Matt Bell on “MY OWN PRISON”

Let's get this out of the way first: there's a good chance you don't think Creed is a good band, or that Scott Stapp is a good singer, or that "My Own Prison" is a good song. If so, you wouldn't be alone. Despite selling millions of copies of their first few albums, despite achieving near-ubiquitous radio and music television presence for years, despite selling out constant live tours for a similar amount of time, Creed has from the very first had more critical detractors than champions.
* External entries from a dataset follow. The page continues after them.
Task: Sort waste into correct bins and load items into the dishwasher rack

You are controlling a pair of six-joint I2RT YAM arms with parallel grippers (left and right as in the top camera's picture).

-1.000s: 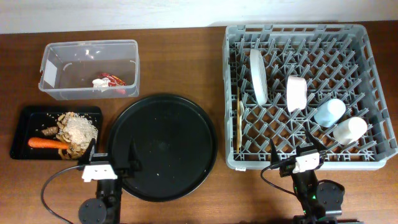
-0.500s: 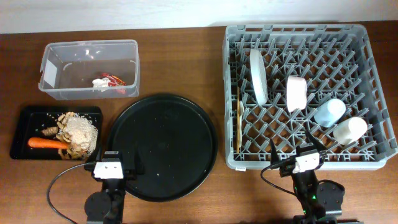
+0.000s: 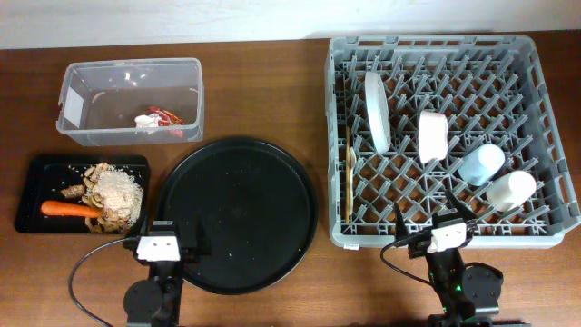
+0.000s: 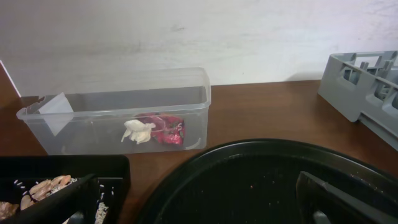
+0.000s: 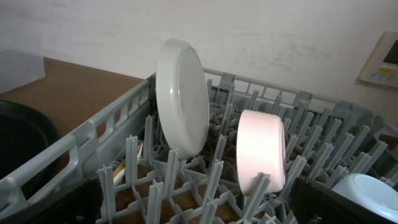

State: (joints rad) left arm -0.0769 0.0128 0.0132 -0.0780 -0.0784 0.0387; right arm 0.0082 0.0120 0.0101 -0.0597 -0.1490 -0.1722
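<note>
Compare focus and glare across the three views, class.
Overhead: even light, sharp, faint sheen on the round black tray. Left wrist: clear tub sharp, pale glare across that tray. Right wrist: white plate crisp, nearest rack pegs softer.

Grey rack point(image 3: 427, 42): plate point(image 3: 377, 112) and bowl point(image 3: 433, 136) on edge between pegs, blue cup point(image 3: 481, 164), white cup point(image 3: 510, 191), fork point(image 3: 350, 182). Clear tub point(image 3: 132, 64): red wrapper point(image 3: 169, 117), white scrap point(image 3: 146, 122). Black tray point(image 3: 34, 223): carrot point(image 3: 65, 209), crumbs point(image 3: 118, 193), brown lump point(image 3: 71, 192). Left tool point(image 3: 170, 233), right tool point(image 3: 428, 216): jaws spread, empty.
</note>
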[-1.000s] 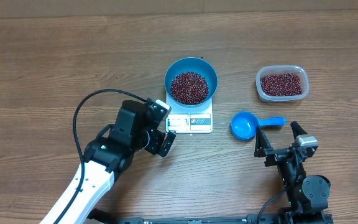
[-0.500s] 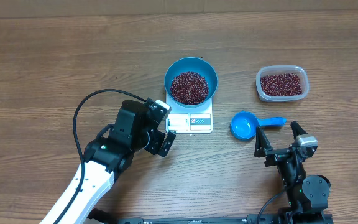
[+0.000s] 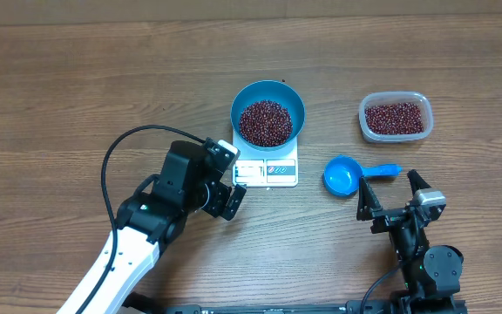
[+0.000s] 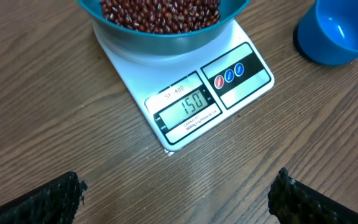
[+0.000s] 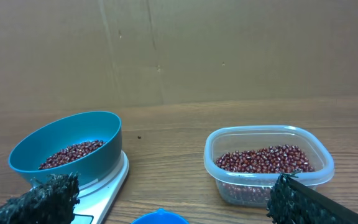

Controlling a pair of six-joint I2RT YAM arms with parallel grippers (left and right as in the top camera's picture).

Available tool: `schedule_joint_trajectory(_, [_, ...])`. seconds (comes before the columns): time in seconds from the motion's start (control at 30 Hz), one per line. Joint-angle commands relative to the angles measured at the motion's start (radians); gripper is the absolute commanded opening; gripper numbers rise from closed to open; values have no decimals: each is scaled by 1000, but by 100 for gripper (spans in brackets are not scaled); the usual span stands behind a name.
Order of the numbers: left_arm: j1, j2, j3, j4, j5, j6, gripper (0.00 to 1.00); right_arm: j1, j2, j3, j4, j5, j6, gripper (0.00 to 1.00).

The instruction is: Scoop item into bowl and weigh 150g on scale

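The blue bowl stands on the white scale and holds a heap of dark red beans. In the left wrist view the scale's display reads 150, below the bowl. My left gripper hovers open just left of the scale's front corner, its jaws wide over bare wood. My right gripper is open near the front edge, with nothing between its fingers. The empty blue scoop lies on the table just beyond it.
A clear plastic tub of more beans sits at the back right, right of the bowl. A cardboard wall closes off the far side. The left arm's black cable loops over the table at the left.
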Motion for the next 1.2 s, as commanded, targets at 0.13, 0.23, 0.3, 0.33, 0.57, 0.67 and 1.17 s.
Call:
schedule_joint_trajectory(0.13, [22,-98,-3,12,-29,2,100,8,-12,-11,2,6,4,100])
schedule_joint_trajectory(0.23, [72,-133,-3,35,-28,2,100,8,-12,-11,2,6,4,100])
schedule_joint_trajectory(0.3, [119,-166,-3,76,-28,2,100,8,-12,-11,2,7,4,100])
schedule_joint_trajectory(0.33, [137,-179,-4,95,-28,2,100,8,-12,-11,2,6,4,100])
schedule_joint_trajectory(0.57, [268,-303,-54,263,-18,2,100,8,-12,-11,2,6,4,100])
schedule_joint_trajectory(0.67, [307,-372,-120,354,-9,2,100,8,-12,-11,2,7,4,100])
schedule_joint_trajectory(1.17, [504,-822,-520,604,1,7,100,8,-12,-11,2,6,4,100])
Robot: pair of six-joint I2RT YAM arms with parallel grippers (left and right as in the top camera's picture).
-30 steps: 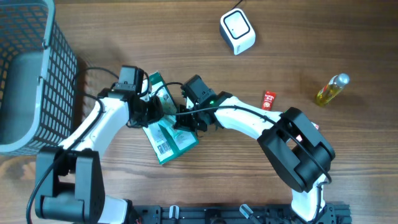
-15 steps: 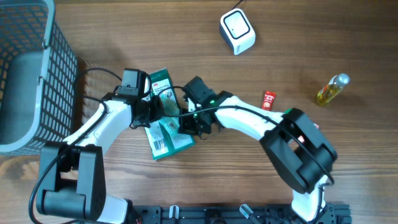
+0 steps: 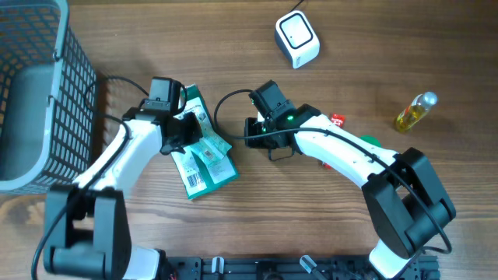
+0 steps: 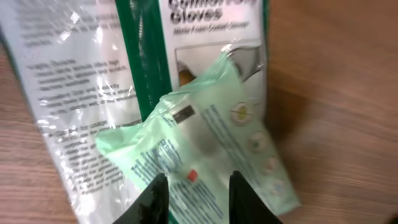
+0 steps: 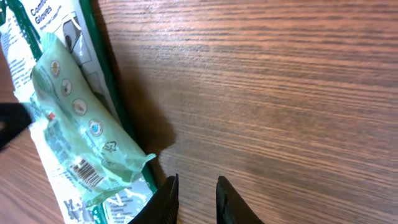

In an infamous cover story for SPIN in 2000, writer Gavin Edwards summed up the band's critical response in a devastating paragraph that, two decades later, my wife and I both still remember:

To wit, some of the phrases critics have used to describe Creed's music: "white-bread, bloated, and monotonous"; "bland and bombastic"; "aimless, formless, charmless bluster"; "Pearl Jam knockoffs." [Apparently tired of the comparisons, [bassist Brian] Marshall recently said that Eddie Vedder "wishes he could write like Scott Stapp." Stapp subsequently apologized on behalf of the band, calling Marshall's comments an example of "arrogance and stupidity."] An Ohio paper called Stapp a "Prince Valiant-Jesus-Jim Morrison cartoon rocker." Shawn Crahan of Slipknot complained to a Canadian newspaper, "If I gotta listen to bands like Creed anymore, I might as well shoot myself, dude."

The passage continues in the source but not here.